(Task item): When you find the word "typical" in a line of the entries, please copy the whole line.

Collected data entries:
########################################

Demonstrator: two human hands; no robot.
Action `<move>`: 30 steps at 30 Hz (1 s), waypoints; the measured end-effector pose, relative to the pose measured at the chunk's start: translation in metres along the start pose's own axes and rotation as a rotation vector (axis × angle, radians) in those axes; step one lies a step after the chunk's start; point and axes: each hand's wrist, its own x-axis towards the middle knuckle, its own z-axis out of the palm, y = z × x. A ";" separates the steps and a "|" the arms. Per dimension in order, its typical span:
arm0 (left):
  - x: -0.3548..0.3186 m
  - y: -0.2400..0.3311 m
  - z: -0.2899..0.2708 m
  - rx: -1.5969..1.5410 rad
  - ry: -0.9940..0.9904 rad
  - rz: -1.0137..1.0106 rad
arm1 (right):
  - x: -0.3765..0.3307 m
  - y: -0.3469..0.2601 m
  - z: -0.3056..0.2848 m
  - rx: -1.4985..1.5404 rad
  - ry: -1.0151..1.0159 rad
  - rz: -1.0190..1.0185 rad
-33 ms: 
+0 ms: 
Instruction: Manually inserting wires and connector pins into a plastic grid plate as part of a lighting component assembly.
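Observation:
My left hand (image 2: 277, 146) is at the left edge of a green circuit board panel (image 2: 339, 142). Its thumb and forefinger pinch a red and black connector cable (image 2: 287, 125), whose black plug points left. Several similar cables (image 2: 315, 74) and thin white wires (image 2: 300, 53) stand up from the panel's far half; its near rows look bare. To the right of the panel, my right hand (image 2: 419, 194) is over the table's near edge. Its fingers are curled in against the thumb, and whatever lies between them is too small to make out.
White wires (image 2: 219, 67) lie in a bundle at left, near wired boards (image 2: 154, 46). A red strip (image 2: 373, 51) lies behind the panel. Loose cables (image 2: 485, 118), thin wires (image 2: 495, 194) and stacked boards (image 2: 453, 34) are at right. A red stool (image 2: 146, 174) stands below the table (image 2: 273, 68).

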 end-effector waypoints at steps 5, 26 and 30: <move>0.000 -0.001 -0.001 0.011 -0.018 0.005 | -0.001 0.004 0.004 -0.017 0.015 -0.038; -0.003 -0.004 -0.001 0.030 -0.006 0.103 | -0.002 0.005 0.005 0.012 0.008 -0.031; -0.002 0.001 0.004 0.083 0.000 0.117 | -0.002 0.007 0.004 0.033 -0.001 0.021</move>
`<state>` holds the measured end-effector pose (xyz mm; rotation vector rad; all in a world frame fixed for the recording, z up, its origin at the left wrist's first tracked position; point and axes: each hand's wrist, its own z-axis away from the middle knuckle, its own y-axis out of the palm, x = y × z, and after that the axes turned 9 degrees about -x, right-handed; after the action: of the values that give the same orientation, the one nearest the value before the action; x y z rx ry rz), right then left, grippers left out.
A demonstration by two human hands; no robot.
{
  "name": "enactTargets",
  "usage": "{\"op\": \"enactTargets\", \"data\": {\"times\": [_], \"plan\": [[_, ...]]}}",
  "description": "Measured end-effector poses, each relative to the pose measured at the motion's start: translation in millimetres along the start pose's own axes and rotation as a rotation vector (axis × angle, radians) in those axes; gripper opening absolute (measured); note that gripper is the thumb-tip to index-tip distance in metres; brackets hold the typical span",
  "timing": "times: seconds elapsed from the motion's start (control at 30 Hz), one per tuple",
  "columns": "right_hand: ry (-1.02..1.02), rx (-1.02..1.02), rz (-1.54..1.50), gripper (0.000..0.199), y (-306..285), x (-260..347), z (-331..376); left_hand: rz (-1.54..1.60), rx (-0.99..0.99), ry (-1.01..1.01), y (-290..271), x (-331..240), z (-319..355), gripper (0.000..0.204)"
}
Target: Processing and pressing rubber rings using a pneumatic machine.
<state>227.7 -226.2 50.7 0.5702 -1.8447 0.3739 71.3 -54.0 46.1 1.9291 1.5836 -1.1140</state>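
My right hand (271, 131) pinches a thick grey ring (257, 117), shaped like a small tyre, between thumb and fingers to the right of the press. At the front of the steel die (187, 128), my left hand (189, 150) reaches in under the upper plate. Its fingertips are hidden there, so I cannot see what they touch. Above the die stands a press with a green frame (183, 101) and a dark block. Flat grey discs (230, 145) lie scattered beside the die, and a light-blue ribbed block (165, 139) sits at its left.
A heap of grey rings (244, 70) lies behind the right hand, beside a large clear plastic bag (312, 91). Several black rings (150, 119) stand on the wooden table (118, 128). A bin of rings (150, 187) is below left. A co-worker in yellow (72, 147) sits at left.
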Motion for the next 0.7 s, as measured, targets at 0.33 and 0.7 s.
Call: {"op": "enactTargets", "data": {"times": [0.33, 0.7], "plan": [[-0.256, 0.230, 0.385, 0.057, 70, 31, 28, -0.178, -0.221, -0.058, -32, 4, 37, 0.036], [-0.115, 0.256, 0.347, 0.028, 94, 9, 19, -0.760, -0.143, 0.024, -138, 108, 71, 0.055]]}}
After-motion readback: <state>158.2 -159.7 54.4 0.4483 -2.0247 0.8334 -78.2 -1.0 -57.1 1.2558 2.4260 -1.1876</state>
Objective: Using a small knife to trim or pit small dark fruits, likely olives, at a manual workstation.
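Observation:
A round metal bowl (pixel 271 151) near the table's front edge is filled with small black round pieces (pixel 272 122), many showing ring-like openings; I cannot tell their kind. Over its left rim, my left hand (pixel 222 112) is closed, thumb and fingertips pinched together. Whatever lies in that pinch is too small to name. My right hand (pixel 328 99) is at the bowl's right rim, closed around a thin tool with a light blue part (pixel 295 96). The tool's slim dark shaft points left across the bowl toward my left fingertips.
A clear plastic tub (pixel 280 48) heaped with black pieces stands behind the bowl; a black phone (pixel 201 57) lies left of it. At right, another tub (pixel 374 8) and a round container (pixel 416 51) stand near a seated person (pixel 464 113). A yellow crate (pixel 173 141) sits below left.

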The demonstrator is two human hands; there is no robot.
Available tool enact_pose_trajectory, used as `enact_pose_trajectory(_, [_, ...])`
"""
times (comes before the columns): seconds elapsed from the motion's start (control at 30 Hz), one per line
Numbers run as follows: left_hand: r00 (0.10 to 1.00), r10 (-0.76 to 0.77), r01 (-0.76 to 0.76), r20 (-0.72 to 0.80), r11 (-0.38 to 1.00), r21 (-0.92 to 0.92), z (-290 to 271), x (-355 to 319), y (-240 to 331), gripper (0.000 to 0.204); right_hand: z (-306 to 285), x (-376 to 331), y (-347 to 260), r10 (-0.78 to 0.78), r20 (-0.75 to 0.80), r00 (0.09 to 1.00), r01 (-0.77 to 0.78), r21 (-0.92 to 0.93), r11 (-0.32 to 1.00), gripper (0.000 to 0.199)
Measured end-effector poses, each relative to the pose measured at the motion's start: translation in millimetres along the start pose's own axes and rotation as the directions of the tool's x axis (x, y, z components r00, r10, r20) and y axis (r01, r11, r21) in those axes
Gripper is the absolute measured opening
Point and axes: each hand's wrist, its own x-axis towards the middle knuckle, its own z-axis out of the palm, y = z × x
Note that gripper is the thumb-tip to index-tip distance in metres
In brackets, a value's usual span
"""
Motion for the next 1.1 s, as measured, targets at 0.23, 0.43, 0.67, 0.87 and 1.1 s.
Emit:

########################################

(Output for this task):
Action `<move>`: 30 steps at 30 Hz (1 s), waypoints; the measured end-effector pose, relative to the pose measured at the chunk's start: translation in metres along the start pose's own axes and rotation as a rotation vector (axis × angle, radians) in those axes; step one lies a step after the chunk's start; point and axes: each hand's wrist, its own x-axis towards the middle knuckle, its own z-axis out of the palm, y = z × x. A ";" separates the steps and a "|" the arms. Per dimension in order, its typical span:
  "description": "Measured end-effector poses, each relative to the pose measured at the motion's start: translation in millimetres along the start pose's own axes and rotation as a rotation vector (axis × angle, radians) in those axes; gripper opening absolute (measured); note that gripper is the thumb-tip to index-tip distance in metres; brackets hold the typical span",

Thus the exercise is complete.